6/10
Enthralled with Hitler
13 November 2017
The Man I Married released in 1940 has its plot set in 1938 after the Reich had taken Austria and Czechoslovakia and the world was waiting out its last year of peace. Joan Bennett stars with Francis Lederer who may have rehearsed for this role playing the title role in Confessions Of A Nazi Spy the year before.

Lederer is a German who had settled in America and married an American girl Bennett and they have a young son in Johnny Russell. They hear that his father Otto Kruger is getting on in years and his business in the old country is falling apart. He wants his son to return to the old country and help straighten things out.

So Lederer packs his family up and returns to Germany and he get enthralled with Hitler. He's taken with the fine industrial machine that the Nazi state has made and feels pride in his nationality. His father of the older generation is not so impressed. Bennett is frightened by her surroundings and she gains a sympathetic ear in correspondent Lloyd Nolan.
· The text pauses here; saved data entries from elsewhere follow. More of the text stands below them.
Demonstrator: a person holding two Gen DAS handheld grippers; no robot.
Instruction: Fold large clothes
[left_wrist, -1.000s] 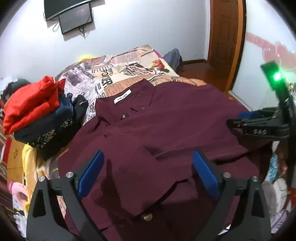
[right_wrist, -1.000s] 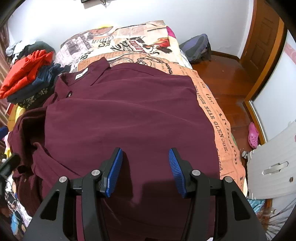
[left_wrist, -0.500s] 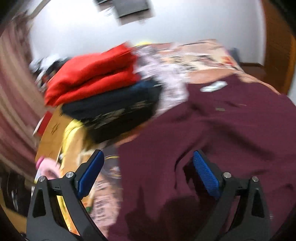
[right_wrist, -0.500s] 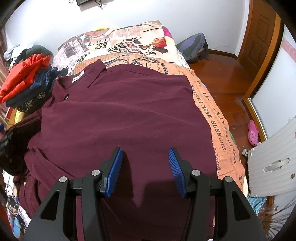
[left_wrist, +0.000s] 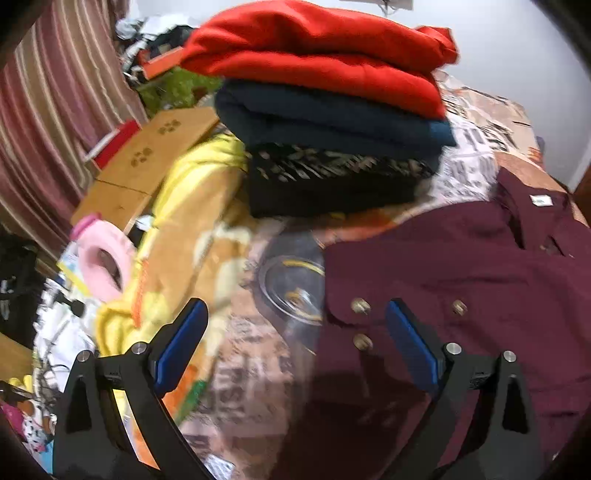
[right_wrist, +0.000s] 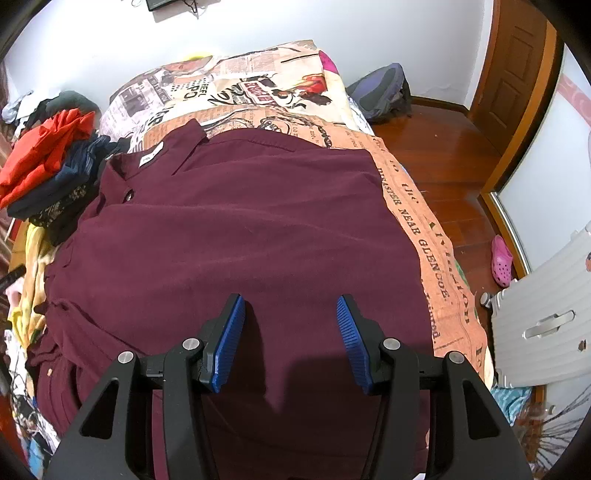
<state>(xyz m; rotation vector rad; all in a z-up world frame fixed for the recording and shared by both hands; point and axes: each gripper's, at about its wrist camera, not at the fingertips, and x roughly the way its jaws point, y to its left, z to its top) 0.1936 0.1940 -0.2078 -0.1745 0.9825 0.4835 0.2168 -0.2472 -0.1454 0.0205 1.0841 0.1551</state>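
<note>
A large maroon button shirt (right_wrist: 236, 236) lies spread on the bed, collar with a white label (right_wrist: 151, 157) at the far left. In the left wrist view the shirt (left_wrist: 480, 280) fills the right side, with a buttoned cuff at its left edge. My left gripper (left_wrist: 295, 339) is open and empty, hovering over the shirt's left edge and the printed bedsheet. My right gripper (right_wrist: 290, 332) is open and empty, just above the shirt's lower middle.
A stack of folded clothes, red on top (left_wrist: 317, 62), stands on the bed left of the shirt and also shows in the right wrist view (right_wrist: 44, 162). Yellow cloth (left_wrist: 192, 184), a cardboard box (left_wrist: 147, 166) and clutter lie left. The bed's right edge (right_wrist: 436, 266) drops to wooden floor.
My left gripper has swung left, from over the shirt's front to its left edge near the folded stack. My right gripper has stayed nearly still over the shirt. Both remain open.
</note>
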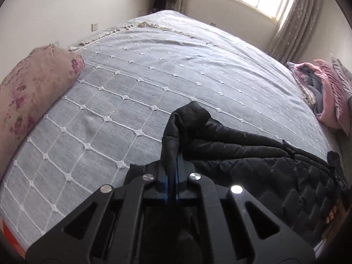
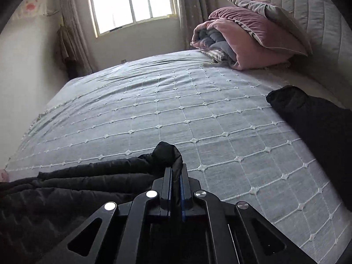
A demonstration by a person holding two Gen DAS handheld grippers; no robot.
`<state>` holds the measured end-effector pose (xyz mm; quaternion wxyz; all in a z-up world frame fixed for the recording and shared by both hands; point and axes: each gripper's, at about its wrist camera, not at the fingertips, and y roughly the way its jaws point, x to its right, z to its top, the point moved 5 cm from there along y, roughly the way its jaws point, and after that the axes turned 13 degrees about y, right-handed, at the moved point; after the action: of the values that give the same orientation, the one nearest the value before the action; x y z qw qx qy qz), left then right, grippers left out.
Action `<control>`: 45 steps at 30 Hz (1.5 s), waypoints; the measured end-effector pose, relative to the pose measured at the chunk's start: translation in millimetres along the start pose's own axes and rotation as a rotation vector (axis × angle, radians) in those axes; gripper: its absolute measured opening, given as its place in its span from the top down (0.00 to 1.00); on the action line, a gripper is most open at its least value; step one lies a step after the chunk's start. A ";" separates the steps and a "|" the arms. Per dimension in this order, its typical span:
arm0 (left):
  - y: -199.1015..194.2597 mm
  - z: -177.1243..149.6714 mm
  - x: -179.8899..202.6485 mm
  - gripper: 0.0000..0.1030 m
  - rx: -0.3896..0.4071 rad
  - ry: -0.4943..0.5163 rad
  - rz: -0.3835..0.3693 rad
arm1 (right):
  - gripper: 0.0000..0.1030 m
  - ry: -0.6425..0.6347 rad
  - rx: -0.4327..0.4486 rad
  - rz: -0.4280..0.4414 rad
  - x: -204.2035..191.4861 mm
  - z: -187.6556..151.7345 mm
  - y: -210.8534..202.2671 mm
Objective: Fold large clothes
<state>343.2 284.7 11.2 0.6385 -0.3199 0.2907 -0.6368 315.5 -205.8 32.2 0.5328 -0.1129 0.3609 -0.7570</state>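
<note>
A black quilted puffer jacket point(image 1: 253, 154) is held up over a bed with a grey-blue grid-stitched cover point(image 1: 154, 77). My left gripper point(image 1: 172, 165) is shut on a bunched edge of the jacket, which spreads to the right of it. My right gripper point(image 2: 176, 173) is shut on another bunched edge of the same jacket point(image 2: 66, 187), which spreads to its left. A separate black piece of fabric point(image 2: 319, 132) lies on the bed cover point(image 2: 176, 110) at the right; I cannot tell whether it belongs to the jacket.
A floral bolster pillow point(image 1: 33, 92) lies at the bed's left edge. Folded pink and grey quilts and pillows point(image 2: 253, 41) are stacked by the grey padded headboard point(image 2: 319, 26); they also show in the left wrist view point(image 1: 325, 94). A window point(image 2: 132, 2) with curtains is at the far wall.
</note>
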 end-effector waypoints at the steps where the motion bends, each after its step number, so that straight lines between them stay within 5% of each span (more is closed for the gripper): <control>1: 9.8 0.6 -0.7 0.95 -0.013 -0.004 0.015 | 0.95 -0.015 0.001 -0.016 -2.7 -0.6 7.8; 13: 75.9 -24.1 10.8 0.92 -0.045 0.012 0.104 | 0.94 -0.027 -0.160 -0.099 16.2 -28.9 85.2; 20: 58.4 -33.9 -7.7 0.73 -0.010 -0.077 0.089 | 0.80 0.053 -0.135 -0.050 20.0 -23.8 58.3; 22: 32.6 -35.7 -23.4 0.63 0.034 -0.171 0.074 | 0.65 0.109 -0.113 0.052 20.4 -12.1 24.3; 23: 21.8 -37.3 -28.0 0.52 0.053 -0.199 0.072 | 0.40 0.129 -0.086 0.075 21.7 -6.9 6.7; 25: -11.2 -39.9 -32.3 0.46 0.094 -0.225 0.069 | 0.13 0.169 -0.008 0.126 25.5 -1.7 -36.7; 28: -51.5 -45.0 -18.9 0.44 0.129 -0.182 0.070 | 0.13 0.189 -0.032 0.215 21.3 -8.4 -77.4; 31: -93.0 -56.5 18.7 0.29 0.146 -0.134 0.044 | 0.13 0.214 -0.104 0.299 7.5 -33.0 -102.7; 32: -102.6 -59.3 31.9 0.23 0.146 -0.109 0.034 | 0.13 0.198 -0.134 0.303 -1.0 -43.7 -107.8; 38: -122.4 -76.7 131.8 0.21 0.068 0.143 -0.043 | 0.13 -0.070 -0.225 0.308 -69.0 -118.6 -121.9; 45: -47.8 -117.7 153.6 0.21 0.004 0.204 -0.062 | 0.13 -0.395 -0.227 0.146 -100.4 -184.7 -82.6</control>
<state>224.6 127.5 -19.8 0.5861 -0.2612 0.3427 -0.6861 193.8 -23.7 -23.1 0.6303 -0.2913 0.3397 -0.6344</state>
She's got more problems than that. Lederer and her have grown apart and he's taken up with a Third Reich true believer in Anna Sten. You remember that Samuel Goldwyn made three attempts to make her a star and couldn't sell her. A pity because in The Man I Married she really stands out as the fanatical Nazi woman. She'd have made a great Magda Goebbels in a film.

The Man I Married was also unique in that it tackled anti-Semitism in a very dramatic climax scene. Darryl F. Zanuck and 20th Century Fox deserve a lot of credit for making this most timely film in 1940.